During my apprenticeship at the Cornerstone Clinic, I administered care to several divers suffering from decompression related injuries. Some cases were as mild as joint pain or a rash, while others arrived paralyzed with stroke like symptoms. The hyperbaric chamber was a treatment resource made available to individuals, with the cost absorbed by the boat captains. While several captains accepted their responsibilities and paid the required fees, some divers were left to suffer. Where treatment was rendered, individuals presented days to even weeks after the initial decompression injury. Frequently, the divers showed a range of responses from mild improvement to full resolution of symptomatology. The hyperbaric treatments were combined with physical therapy, well balanced meals, hydration, hygienic accommodations, a positive outlook, and perseverance. To reinforce the seriousness of the situation, efforts were undertaken to educate the divers on appropriate safety stops and prudent dive techniques. Unfortunately, much of the instructions did not become common practice, given the monetary constraints of their large families and community pressures.

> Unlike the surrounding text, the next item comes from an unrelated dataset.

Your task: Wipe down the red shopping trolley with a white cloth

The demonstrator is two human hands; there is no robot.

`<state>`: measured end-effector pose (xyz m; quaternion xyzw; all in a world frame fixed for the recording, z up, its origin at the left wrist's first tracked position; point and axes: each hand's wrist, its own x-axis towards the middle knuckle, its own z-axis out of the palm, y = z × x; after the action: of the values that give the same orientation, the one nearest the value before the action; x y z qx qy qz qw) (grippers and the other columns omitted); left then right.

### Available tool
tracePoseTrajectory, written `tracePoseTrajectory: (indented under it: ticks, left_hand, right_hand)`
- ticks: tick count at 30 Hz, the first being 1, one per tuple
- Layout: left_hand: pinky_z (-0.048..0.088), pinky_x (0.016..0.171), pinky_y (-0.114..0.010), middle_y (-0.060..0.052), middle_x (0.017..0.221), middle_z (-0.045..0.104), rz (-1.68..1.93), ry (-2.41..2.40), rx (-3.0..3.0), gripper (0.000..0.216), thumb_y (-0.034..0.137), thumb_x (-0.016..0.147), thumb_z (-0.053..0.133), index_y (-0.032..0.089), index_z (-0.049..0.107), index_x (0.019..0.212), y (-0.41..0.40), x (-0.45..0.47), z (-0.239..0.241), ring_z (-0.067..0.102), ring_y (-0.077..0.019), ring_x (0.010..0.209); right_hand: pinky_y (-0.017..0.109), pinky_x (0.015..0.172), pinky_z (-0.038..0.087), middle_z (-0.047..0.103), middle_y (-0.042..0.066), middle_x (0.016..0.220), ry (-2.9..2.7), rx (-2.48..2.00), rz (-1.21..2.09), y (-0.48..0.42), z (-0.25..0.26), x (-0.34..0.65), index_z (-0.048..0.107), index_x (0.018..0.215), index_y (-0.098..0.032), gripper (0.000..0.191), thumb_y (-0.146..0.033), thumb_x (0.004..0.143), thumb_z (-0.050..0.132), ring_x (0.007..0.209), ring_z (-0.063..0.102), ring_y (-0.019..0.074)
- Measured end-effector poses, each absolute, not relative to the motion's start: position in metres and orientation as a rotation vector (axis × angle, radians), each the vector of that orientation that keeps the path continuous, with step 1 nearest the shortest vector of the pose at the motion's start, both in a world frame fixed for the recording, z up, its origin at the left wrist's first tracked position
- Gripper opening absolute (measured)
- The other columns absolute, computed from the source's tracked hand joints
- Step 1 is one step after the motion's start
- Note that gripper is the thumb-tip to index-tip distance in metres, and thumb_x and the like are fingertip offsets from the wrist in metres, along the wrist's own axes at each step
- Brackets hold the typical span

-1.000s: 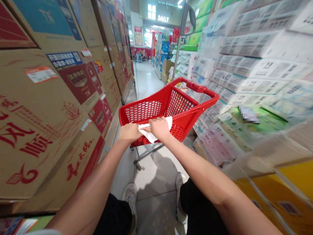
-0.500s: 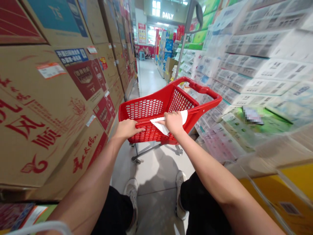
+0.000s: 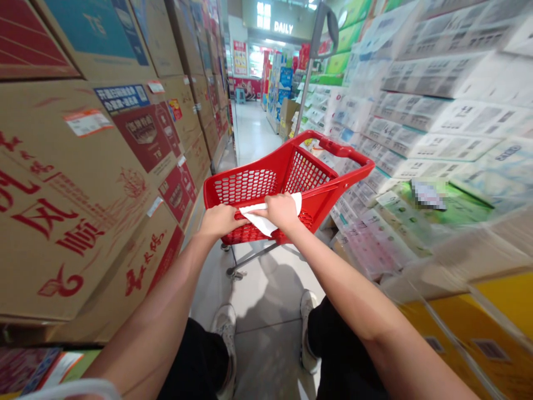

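Note:
A red plastic shopping cart [image 3: 245,176] stands side-on before me, its handle to the upper right. My left hand [image 3: 219,221] is closed over the near top rim, close to the cart's left end. Beside it, my right hand [image 3: 283,211] presses a white wiping cloth [image 3: 265,223] around the same rim. One flap of the cloth hangs down the cart's near side, and another edge shows behind the hand. The right fingertips are partly hidden by the cloth and rim.
Stacked cardboard cartons [image 3: 83,211] wall the left side. Wrapped white packs [image 3: 437,128] are piled on the right, with yellow boxes [image 3: 470,316] below. A grey metal pole [image 3: 306,83] rises behind the cart. Tiled floor [image 3: 258,136] runs along the aisle beyond.
My right hand has slid left along the rim with the cloth, closer to my left hand. The left hand keeps its place on the rim.

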<state>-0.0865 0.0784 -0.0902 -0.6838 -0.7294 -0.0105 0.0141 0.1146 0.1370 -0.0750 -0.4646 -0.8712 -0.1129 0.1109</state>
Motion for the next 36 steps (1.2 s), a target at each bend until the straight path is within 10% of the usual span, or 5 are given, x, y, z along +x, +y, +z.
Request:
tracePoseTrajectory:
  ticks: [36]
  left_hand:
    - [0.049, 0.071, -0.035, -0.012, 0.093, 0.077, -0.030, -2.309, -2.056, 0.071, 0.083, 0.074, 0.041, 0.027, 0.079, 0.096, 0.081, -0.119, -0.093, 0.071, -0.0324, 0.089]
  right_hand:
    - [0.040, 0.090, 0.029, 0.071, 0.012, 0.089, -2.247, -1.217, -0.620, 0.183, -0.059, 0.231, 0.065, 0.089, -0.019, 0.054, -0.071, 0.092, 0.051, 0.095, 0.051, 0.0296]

Following this experience, I became fascinated with hyperbaric medicine and the potential this growing concentration has to offer. The ability to manipulate the atmospheric pressure combined with breathing high concentrations of oxygen is clinically applicable to the treatment of a multitude of illnesses. Inspired, intrigued, and motivated to continue to learn from those leading the field, I soon transitioned into my fellowship training. I consider myself lucky to be a part of such an exciting field of medicine that makes an impact on all of those around me on any given day. The goal is to expand this valuable medical practice both domestically and internationally as a tangible and accessible amenity to those in need. Every flame of hope grows from a spark of motivation, accelerated by the proven efficacy of this field as it gains traction around the globe and spreads like wildfire.